### How to complete this task
Return every line from the one with "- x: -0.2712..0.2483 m" through the one with "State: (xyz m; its", inclusive, exactly as it appears below.

### Provided data
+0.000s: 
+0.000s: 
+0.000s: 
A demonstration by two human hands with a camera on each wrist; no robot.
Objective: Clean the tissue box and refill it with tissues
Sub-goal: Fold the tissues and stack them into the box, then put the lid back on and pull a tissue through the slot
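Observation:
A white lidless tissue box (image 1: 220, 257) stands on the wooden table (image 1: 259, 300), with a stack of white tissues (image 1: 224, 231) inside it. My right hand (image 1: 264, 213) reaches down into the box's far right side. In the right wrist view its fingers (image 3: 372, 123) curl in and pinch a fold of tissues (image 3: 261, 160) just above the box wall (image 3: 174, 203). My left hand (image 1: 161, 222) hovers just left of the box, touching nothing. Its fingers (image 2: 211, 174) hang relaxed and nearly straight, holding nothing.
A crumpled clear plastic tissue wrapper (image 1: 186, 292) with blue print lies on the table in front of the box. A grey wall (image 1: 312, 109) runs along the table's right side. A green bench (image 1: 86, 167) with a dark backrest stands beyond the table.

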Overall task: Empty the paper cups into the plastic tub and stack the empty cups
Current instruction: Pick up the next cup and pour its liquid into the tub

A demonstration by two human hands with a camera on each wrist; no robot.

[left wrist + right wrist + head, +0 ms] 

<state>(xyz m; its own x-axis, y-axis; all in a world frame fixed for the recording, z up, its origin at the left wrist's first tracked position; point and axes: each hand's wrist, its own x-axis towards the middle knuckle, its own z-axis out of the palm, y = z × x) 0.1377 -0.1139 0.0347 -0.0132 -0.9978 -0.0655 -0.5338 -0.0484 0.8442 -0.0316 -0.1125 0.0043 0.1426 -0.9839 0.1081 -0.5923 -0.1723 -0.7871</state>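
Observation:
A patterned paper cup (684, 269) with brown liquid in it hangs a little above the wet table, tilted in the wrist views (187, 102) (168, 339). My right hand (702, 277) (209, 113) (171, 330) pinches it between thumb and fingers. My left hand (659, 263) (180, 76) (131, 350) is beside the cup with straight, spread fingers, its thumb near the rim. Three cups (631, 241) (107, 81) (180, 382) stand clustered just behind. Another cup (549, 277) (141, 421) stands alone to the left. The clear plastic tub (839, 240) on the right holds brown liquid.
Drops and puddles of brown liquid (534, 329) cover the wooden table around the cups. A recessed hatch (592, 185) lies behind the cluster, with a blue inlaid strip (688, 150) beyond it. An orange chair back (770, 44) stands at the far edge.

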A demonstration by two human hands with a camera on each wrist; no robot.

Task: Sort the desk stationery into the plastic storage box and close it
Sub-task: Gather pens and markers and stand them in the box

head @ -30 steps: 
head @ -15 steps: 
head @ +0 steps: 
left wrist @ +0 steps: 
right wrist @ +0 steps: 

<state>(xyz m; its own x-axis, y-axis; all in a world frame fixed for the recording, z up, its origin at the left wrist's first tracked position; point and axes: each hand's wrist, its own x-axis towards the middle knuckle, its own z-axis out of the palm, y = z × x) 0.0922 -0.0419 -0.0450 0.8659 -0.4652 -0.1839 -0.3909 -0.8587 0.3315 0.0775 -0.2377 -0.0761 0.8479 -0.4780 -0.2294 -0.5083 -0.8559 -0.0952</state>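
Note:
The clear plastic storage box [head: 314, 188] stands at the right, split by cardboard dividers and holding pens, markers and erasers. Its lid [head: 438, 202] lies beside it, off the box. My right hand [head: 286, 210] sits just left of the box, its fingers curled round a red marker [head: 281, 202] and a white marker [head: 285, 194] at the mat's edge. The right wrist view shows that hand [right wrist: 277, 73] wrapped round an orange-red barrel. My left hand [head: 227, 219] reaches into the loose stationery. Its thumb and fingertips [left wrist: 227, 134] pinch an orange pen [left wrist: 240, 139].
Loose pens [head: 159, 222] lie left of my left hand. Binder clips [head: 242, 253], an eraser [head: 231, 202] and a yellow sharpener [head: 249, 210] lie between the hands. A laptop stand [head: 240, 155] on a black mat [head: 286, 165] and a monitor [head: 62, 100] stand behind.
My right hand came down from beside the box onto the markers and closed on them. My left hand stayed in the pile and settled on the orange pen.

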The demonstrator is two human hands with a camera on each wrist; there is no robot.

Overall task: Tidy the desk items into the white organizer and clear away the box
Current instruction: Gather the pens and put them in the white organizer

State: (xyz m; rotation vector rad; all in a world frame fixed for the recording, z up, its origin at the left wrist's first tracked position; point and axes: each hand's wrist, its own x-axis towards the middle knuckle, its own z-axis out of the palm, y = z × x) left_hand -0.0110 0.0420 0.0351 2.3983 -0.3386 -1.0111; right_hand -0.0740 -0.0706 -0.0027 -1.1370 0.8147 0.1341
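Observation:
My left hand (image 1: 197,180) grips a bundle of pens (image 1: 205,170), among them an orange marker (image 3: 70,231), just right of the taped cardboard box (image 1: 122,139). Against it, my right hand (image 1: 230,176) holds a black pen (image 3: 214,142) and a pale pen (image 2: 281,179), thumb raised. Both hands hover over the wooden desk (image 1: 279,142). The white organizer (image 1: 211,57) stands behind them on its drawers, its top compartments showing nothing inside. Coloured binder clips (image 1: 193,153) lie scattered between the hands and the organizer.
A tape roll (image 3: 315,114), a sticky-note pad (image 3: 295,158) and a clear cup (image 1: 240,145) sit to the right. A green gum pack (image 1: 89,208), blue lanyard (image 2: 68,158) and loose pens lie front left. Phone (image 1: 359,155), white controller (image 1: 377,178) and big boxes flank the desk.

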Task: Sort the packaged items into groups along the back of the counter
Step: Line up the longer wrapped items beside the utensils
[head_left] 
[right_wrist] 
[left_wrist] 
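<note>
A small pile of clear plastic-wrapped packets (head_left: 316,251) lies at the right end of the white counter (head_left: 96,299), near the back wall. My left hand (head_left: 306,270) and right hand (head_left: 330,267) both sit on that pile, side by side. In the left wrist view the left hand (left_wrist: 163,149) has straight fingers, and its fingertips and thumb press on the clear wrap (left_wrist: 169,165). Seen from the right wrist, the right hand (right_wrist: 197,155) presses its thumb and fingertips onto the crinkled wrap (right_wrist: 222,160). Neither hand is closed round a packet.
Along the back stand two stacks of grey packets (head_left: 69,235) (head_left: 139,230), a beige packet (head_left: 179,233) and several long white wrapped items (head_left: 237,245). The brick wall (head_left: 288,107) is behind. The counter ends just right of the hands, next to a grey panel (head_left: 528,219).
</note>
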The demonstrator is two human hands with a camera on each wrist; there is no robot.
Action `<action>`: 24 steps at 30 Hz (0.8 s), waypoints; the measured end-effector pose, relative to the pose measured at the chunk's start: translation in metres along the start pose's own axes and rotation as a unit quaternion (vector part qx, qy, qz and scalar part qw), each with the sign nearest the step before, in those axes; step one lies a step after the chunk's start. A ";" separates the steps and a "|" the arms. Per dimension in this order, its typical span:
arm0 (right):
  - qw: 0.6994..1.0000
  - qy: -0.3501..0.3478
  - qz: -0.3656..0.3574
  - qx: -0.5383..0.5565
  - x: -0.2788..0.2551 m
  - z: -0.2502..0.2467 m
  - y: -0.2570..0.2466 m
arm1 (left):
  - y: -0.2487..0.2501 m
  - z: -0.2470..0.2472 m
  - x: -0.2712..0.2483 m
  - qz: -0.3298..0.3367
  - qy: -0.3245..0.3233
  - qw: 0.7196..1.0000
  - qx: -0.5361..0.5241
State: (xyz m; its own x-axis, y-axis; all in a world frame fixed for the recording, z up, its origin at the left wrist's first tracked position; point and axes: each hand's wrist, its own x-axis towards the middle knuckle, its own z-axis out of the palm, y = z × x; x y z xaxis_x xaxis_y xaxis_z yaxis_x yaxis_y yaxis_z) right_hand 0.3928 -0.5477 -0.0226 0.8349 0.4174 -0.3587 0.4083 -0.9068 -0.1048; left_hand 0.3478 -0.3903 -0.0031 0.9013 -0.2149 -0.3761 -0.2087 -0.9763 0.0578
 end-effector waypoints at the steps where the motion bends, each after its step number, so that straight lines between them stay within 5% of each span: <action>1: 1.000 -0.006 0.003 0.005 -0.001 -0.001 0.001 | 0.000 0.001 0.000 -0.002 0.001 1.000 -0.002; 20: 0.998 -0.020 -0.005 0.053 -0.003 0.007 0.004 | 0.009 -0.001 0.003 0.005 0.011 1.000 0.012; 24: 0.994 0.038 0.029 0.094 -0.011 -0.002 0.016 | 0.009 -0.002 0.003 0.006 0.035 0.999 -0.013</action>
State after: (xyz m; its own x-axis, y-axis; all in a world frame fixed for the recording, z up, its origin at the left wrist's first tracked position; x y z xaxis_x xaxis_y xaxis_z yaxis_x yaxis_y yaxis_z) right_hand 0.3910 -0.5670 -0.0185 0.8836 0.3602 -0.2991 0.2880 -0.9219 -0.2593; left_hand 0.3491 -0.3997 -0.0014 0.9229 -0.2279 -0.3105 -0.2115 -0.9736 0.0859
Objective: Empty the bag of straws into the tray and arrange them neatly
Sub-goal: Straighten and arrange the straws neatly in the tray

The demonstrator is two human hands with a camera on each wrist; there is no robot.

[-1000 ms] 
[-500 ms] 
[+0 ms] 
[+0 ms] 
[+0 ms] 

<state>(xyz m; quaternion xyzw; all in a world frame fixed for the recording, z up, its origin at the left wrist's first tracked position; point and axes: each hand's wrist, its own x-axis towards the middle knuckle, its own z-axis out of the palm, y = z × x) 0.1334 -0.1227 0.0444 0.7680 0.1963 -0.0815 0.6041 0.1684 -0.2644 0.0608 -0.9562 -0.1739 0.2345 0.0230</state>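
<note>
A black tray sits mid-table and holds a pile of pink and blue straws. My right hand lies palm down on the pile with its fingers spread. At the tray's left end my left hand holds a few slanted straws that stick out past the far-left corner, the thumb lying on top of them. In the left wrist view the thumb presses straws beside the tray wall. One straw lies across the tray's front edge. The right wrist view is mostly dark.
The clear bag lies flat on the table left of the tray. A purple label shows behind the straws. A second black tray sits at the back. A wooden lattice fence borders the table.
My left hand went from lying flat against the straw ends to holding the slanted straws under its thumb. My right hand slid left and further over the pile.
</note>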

### Written answer
  - x: -0.2712..0.2483 m
  - qz: -0.3298..0.3367
  - qy: -0.3245..0.3233
  - qw: 0.7196..1.0000
  - qx: -0.5361..0.5241
State: (xyz m; its own x-axis, y-axis; all in a world frame fixed for the recording, z up, its origin at the left wrist's first tracked position; point and axes: each hand's wrist, its own x-axis towards the middle knuckle, its own z-axis out of the palm, y = z × x; x y z xaxis_x xaxis_y xaxis_z yaxis_x yaxis_y yaxis_z) right_hand 0.3928 -0.5477 -0.0226 0.8349 0.4174 -0.3587 0.4083 -0.9068 -0.1048; left_hand 0.3478 -0.3903 -0.0031 0.9013 -0.2149 -0.3761 -0.2087 -0.9763 0.0578

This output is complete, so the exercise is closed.